## Data block
########
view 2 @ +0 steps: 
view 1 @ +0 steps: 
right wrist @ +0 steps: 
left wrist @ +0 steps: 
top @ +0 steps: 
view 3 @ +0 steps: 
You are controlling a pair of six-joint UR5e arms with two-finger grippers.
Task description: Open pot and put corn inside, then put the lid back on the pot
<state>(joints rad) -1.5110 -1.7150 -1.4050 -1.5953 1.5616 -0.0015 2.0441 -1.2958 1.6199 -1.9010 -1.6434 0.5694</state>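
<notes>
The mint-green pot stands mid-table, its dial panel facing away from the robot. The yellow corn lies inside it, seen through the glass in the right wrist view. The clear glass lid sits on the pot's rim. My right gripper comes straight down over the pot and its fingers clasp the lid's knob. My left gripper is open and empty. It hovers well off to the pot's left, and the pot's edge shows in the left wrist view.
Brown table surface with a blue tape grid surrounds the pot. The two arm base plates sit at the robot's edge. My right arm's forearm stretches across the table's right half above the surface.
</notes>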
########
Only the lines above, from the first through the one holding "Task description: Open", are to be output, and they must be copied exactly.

view 2 @ +0 steps: 
view 1 @ +0 steps: 
right wrist @ +0 steps: 
left wrist @ +0 steps: 
top @ +0 steps: 
view 3 @ +0 steps: 
You are controlling a pair of six-joint UR5e arms with two-finger grippers.
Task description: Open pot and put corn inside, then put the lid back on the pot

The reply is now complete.